Public hearings by the House Intelligence Committee concluded last week. Several current and former administration officials detailed a campaign by Mr. Trump and his allies to pressure the Ukrainian government for political favors. The efforts included the abrupt ouster of the former ambassador to Ukraine, Marie Yovanovitch, a 30-year career diplomat who said she was smeared by the president's personal attorney, Rudy Giuliani.
U.S. Ambassador to the European Union Gordon Sondland, who said the Mr. Trump assigned him to handle his Ukraine dealings, told lawmakers there was a "quid pro quo" arrangement in which the president expected the Ukrainian government to conduct political investigations, including one into the Biden family, in exchange for a White House meeting. Sondland also said he presumed that a military aid package to Ukraine would not be released by the White House unless Ukraine announced these probes.
Despite failing to garner any public support from any of their Republican colleagues, House Democrats have said they believe they have amassed enough evidence to prove Mr. Trump abused his power and potentially engaged in impeachable conduct. If Democrats draft and approve articles of impeachment, the Senate would then hold a trial to ultimately convict and remove the president or acquit him.

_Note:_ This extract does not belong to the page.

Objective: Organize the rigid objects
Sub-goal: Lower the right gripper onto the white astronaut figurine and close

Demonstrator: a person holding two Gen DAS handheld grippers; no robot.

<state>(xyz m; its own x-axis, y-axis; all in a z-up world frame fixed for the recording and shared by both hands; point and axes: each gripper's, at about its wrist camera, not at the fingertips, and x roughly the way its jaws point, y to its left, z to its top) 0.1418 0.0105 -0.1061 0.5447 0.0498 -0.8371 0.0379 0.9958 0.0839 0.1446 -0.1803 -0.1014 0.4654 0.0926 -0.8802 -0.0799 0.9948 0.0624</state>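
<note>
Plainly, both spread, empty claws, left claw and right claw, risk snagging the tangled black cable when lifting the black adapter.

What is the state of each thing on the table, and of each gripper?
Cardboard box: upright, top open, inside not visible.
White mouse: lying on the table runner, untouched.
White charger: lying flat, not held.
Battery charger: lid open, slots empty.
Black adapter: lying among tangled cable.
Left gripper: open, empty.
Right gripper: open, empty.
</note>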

North Dakota Congressman Kelly Armstrong, a Republican member of the House Judiciary Committee, said his Democratic colleagues could lose control of the inquiry after his panel starts debating whether to draft articles of impeachment against the president.
"Regardless how you feel about this, this has been the most narrowly tailored and controlled thing by Chairman Schiff, both in the depositions, which I was a part of, and in the Intelligence Committee," Armstrong said on "Face the Nation" Sunday. "But as it moves over to the Judiciary Committee, they're going to lose more and more of that control."
Echoing criticism Republicans have leveled against the Democratic-led inquiry, Conway on Sunday said the Senate trial would be "more familiar to most Americans" than the investigation the House has run for months.
"This process is unfamiliar to them," she said of the House probe and hearings. "The president couldn't even have his own attorneys in there. And that's not very fair to the, quote, 'defendant.'"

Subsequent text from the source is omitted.